Requirement: Nothing but the lines below between the line holding "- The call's" and the line holding "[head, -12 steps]", inclusive, should appear in the answer, each set down exactly.

Stored data:
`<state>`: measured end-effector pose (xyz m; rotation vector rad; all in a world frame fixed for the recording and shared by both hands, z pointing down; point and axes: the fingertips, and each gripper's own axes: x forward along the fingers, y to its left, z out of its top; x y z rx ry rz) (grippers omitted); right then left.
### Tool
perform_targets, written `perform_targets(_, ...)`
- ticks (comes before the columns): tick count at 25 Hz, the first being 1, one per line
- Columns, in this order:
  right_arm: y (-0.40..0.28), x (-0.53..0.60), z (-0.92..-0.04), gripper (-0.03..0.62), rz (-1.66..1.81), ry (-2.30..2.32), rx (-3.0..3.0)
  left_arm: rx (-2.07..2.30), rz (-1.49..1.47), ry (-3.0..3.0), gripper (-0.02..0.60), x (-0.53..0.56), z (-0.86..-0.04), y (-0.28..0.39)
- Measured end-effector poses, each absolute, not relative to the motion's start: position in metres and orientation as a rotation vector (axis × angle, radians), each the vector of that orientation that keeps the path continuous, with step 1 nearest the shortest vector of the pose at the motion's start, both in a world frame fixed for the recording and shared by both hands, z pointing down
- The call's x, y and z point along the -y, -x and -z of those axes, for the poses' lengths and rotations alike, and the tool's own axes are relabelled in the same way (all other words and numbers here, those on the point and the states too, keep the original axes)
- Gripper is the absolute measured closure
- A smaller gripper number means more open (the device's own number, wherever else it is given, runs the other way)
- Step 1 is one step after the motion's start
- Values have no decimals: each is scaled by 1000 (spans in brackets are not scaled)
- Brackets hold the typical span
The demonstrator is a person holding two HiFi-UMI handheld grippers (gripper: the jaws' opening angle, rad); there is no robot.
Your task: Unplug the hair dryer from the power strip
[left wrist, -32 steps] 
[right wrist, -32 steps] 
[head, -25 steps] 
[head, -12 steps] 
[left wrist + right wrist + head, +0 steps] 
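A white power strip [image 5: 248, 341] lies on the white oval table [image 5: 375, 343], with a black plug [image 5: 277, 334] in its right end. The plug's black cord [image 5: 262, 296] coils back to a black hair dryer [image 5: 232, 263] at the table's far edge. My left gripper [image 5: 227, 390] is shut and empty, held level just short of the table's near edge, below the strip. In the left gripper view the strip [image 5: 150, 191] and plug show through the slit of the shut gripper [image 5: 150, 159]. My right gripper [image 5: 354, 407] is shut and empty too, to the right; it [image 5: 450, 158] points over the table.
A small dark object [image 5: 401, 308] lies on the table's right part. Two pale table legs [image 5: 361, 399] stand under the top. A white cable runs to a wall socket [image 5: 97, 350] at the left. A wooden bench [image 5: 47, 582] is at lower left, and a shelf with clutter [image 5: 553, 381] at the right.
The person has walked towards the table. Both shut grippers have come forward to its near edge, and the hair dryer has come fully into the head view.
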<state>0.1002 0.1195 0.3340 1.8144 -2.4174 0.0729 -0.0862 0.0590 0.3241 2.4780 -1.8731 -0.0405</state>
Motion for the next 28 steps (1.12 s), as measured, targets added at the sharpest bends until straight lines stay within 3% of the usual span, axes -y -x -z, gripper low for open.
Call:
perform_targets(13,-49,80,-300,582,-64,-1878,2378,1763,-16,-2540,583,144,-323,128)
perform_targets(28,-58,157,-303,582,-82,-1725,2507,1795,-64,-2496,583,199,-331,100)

Answer to this task:
- The call's x, y and z point along the -y, -x and -z of those axes, for the poses' lengths and rotations alike, and the tool's own axes are relabelled in the same way (all other words and numbers here, those on the point and the states too, keep the original axes)
- Gripper is the absolute measured closure
- A smaller gripper number means more open (the device's own number, wherever else it is given, runs the other way)
- Step 1 is one step after the motion's start
- Values have no decimals: each is scaled by 1000 (spans in brackets are not scaled)
- Brackets hold the typical span
The demonstrator is a person holding two HiFi-UMI handheld grippers (gripper: the jaws' opening angle, rad); there is no robot.
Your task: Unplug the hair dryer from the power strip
[left wrist, -32 steps] 
[right wrist, -32 steps] 
[head, -25 steps] 
[head, -12 steps] 

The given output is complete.